Cloud Adoption: A Deep Dive into the Swiss Cheese Model
Barry Smart was the CTO at Hymans Robertson, the largest independent firm of consultants and actuaries in the UK, between 2012-2019. He was responsible for leading the firm's technology strategy, modernising the 100 year old organisation, and transforming them through the adoption of Microsoft's Azure Cloud platform to enable them to innovate faster and produce new digital products and services.
Since 2013, endjin has been helping Hymans Robertson with their Azure adoption process. As a Financial Services organisation, they are regulated by the FCA, and as early adopters of Azure, were at the bleeding edge of storing Personally Identifiable Information (PII) in the cloud. THis meant that they were ahead of the regulator, were breaking new ground, and needed a evidence-based approach to demonstrate to the regulator that they could identify and mitigate the risks of moving to The Cloud.

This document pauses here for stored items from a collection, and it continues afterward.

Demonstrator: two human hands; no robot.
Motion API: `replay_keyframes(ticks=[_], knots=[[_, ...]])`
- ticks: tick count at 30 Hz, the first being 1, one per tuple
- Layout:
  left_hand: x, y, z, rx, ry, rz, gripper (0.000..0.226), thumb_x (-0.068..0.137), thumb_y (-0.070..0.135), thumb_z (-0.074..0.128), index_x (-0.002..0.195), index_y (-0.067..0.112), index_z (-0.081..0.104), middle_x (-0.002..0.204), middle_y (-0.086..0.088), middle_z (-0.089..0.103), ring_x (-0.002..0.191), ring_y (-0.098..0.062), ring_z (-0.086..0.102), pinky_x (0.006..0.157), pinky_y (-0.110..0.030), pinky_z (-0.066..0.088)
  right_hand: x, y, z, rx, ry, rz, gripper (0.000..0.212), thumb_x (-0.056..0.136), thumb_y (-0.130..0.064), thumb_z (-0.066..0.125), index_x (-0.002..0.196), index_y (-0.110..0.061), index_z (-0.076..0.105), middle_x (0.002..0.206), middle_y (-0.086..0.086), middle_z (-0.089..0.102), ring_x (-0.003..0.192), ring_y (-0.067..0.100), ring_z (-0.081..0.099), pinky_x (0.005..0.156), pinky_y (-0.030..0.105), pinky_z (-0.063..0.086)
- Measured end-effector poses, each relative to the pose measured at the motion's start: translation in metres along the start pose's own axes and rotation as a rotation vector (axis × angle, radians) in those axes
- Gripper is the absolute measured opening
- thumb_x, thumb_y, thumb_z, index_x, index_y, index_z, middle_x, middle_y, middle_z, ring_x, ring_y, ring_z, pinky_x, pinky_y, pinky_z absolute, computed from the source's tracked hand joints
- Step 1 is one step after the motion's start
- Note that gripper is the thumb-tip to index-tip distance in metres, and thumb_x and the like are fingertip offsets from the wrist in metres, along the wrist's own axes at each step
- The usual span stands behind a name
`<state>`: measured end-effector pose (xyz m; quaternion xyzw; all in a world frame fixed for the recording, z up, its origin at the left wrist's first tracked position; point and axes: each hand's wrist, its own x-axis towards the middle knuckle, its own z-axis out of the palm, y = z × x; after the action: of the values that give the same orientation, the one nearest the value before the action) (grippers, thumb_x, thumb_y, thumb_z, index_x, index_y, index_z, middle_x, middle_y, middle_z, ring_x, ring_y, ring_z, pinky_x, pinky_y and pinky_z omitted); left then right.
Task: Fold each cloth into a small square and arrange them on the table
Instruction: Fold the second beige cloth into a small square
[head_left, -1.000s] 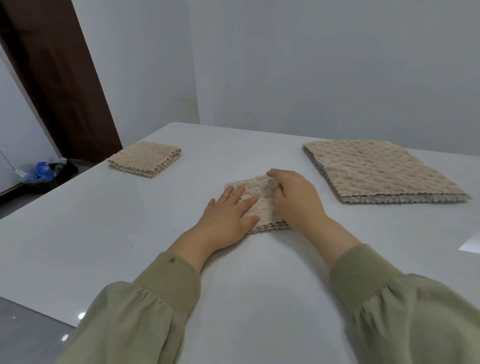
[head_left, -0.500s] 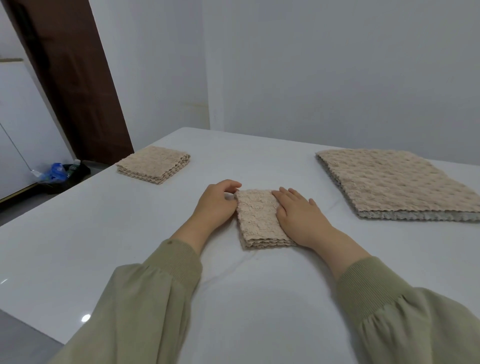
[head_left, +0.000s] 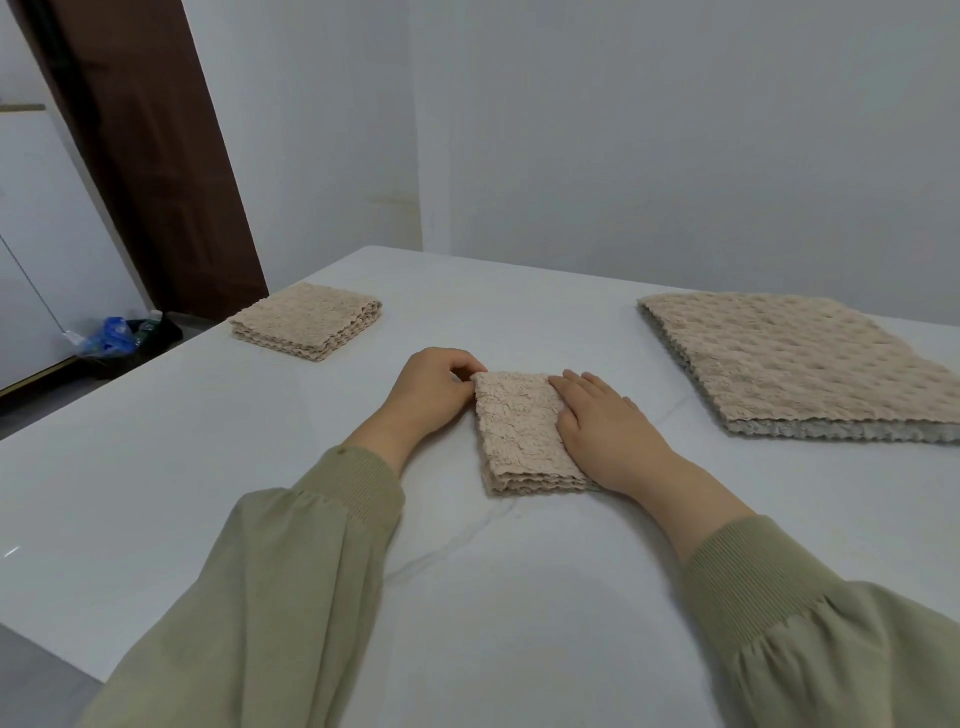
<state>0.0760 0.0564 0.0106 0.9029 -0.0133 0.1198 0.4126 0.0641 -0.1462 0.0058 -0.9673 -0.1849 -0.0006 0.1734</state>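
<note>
Left hand (head_left: 434, 392) pinches the far corner of the folded cloth (head_left: 514, 431); right hand (head_left: 602, 426), fingers straight, presses it flat

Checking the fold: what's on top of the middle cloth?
Right hand lies flat on the cloth, right side; left hand pinches its far-left corner. The right edge is hidden.

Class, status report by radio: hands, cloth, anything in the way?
Left hand pinches cloth at far left corner; right hand flat on its right edge. Nothing in the way: folded stack far left, unfolded pile right.
</note>
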Motion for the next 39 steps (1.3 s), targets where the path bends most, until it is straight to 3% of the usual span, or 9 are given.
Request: replay_keyframes(ticks=[4, 10, 15, 18, 21, 24, 26, 36, 39], knots=[[0.005, -0.003, -0.003, 0.078, 0.04, -0.017, 0.02, 0.08, 0.002, 0.062, 0.073, 0.018, 0.072, 0.074, 0.007, 0.066, 0.073, -0.004, 0.056, 0.062, -0.008, 0.037, 0.001, 0.0, 0.001, 0.002, -0.003, 0.009, 0.048, 0.1, -0.026, 0.023, 0.147, -0.025, 0.023, 0.157, -0.005, 0.018, 0.145, 0.013, 0.01, 0.118, 0.044, 0.011], [0.008, -0.005, 0.001, 0.179, 0.045, -0.093, 0.026, 0.08, 0.004, 0.06, 0.066, 0.025, 0.066, 0.077, 0.006, 0.065, 0.086, -0.016, 0.059, 0.08, -0.03, 0.049, 0.001, 0.0, 0.001, 0.002, -0.012, 0.004, 0.048, 0.099, -0.026, 0.023, 0.147, -0.025, 0.023, 0.157, -0.004, 0.017, 0.145, 0.013, 0.009, 0.117, 0.046, 0.011], [-0.006, -0.004, 0.001, 0.053, 0.137, -0.08, 0.021, 0.091, 0.008, 0.054, 0.098, 0.017, 0.072, 0.107, 0.002, 0.067, 0.108, -0.014, 0.056, 0.088, -0.022, 0.038, 0.0, -0.001, 0.001, 0.004, -0.006, 0.013, 0.049, 0.099, -0.025, 0.023, 0.148, -0.025, 0.022, 0.157, -0.005, 0.017, 0.145, 0.013, 0.009, 0.118, 0.045, 0.01], [-0.024, 0.013, 0.003, 0.007, 0.219, 0.066, 0.031, 0.096, 0.01, 0.044, 0.119, 0.019, 0.063, 0.125, 0.003, 0.059, 0.126, -0.013, 0.041, 0.1, -0.018, 0.027, 0.0, -0.001, 0.001, -0.003, 0.005, 0.006, 0.049, 0.099, -0.025, 0.023, 0.148, -0.024, 0.022, 0.157, -0.004, 0.017, 0.145, 0.014, 0.01, 0.117, 0.046, 0.011], [-0.039, 0.034, 0.016, 0.177, 0.015, 0.149, 0.04, 0.1, 0.019, 0.037, 0.139, 0.016, 0.044, 0.144, -0.002, 0.043, 0.138, -0.015, 0.025, 0.111, -0.025, 0.019, 0.001, 0.0, 0.003, -0.017, 0.015, 0.002, 0.049, 0.098, -0.025, 0.023, 0.148, -0.023, 0.023, 0.157, -0.004, 0.018, 0.145, 0.014, 0.012, 0.117, 0.046, 0.013], [-0.048, 0.032, 0.027, 0.549, -0.359, 0.027, 0.055, 0.102, 0.035, 0.022, 0.151, 0.015, 0.007, 0.159, 0.0, 0.001, 0.146, -0.018, -0.003, 0.117, -0.043, 0.007, 0.002, 0.001, 0.003, -0.032, -0.009, 0.01, 0.05, 0.098, -0.026, 0.023, 0.148, -0.023, 0.021, 0.157, -0.004, 0.016, 0.145, 0.014, 0.01, 0.117, 0.046, 0.011], [-0.048, 0.027, 0.025, 0.604, -0.426, -0.014, 0.058, 0.101, 0.04, 0.018, 0.151, 0.018, -0.002, 0.159, 0.004, -0.009, 0.145, -0.015, -0.01, 0.117, -0.045, 0.002, 0.003, 0.001, 0.002, -0.041, -0.041, 0.024, 0.051, 0.098, -0.026, 0.023, 0.149, -0.022, 0.019, 0.158, -0.004, 0.015, 0.145, 0.013, 0.009, 0.117, 0.046, 0.01], [-0.066, 0.021, 0.021, 0.587, -0.268, 0.049, 0.055, 0.101, 0.043, 0.018, 0.151, 0.024, 0.005, 0.159, 0.006, -0.002, 0.146, -0.017, -0.003, 0.117, -0.043, 0.002, -0.024, 0.016, -0.001, -0.09, 0.03, 0.122, 0.053, 0.098, -0.03, 0.019, 0.15, -0.017, 0.017, 0.158, 0.0, 0.016, 0.145, 0.019, 0.012, 0.116, 0.05, 0.005], [-0.07, 0.021, 0.019, 0.514, -0.196, 0.038, 0.056, 0.1, 0.044, 0.024, 0.151, 0.023, 0.012, 0.159, 0.002, 0.006, 0.146, -0.02, 0.003, 0.118, -0.045, 0.006, -0.035, 0.018, -0.002, -0.025, 0.144, 0.124, 0.052, 0.1, -0.034, 0.022, 0.148, -0.014, 0.022, 0.158, 0.005, 0.016, 0.145, 0.019, 0.011, 0.116, 0.048, 0.005]])
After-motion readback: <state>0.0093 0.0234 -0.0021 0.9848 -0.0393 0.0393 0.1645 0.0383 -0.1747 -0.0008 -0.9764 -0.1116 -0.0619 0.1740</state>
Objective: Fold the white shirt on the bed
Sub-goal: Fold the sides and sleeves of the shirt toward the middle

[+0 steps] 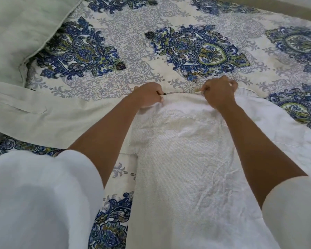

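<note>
Pinching far edge of white shirt (pixel 187 159) with left hand (pixel 148 95) and right hand (pixel 218 92), both curled onto the cloth; spread flat from the hands back under both forearms, on blue-patterned bedspread (pixel 133 33); pale green pillow (pixel 22 29) beyond and left of left hand

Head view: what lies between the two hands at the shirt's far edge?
Only the white shirt's own edge, pinched by left hand and right hand; a small dark speck sits beside the left hand. Seen in the head view.

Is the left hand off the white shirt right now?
No, the left hand pinches the far edge of the white shirt, beside the right hand.
</note>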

Since developing this approach, we (endjin) have used it for many different customers; from global enterprises to early start-ups, in many difference sectors. It's a useful strategic tool to help you understand the the gotchas of moving to the cloud, and how you can put people, process and technical barrier in place to prevent the worse outcome from ever happening.
In this three-part series, Barry Smart describes the risk & mitigations analysis process we came up with, and explains how you can use the same process to understand the risk of your own cloud journey.
- Part 1 - Cloud Adoption: Risks & Mitigations Analysis
- Part 2 - A Deep Dive into the Swiss Cheese Model
- Part 3 - Benchmarking the Cloud against on-premise data centres
This is the second in the series of blogs about a risk driven approach to embracing Public Cloud technology.
Part 1 described the process I adopted to engage a wide range of stakeholders to bring them on board with adopting the Cloud. I used a risk analysis technique called the Swiss Cheese Model as a structured way of exploring the risks, mapping out the key controls and consolidating our due diligence. I then used the one page summary of this model as a key artefact when engaging with stakeholders.
In this second installment, I want to walk through the Swiss Cheese model in more detail. I'm going to walk through the model in the order that we constructed - we began with the end (undesired outcomes), then flipped to the start (threats) before completing the middle (barriers).
The first step we took was to identify the set of undesired outcomes on the right Swiss Cheese Model. There were three types of outcome we were seeking to avoid:
- Information Security - was our primary concern throughout and covered two key areas:
- Uncontrolled Leakage Of Information – information that is hosted on the Cloud platform is accessed by or released to unauthorised parties;
- Breach Of Data Protection Law – we fail to comply with our obligations under law or the law changes such that the use of Public Cloud becomes untenable.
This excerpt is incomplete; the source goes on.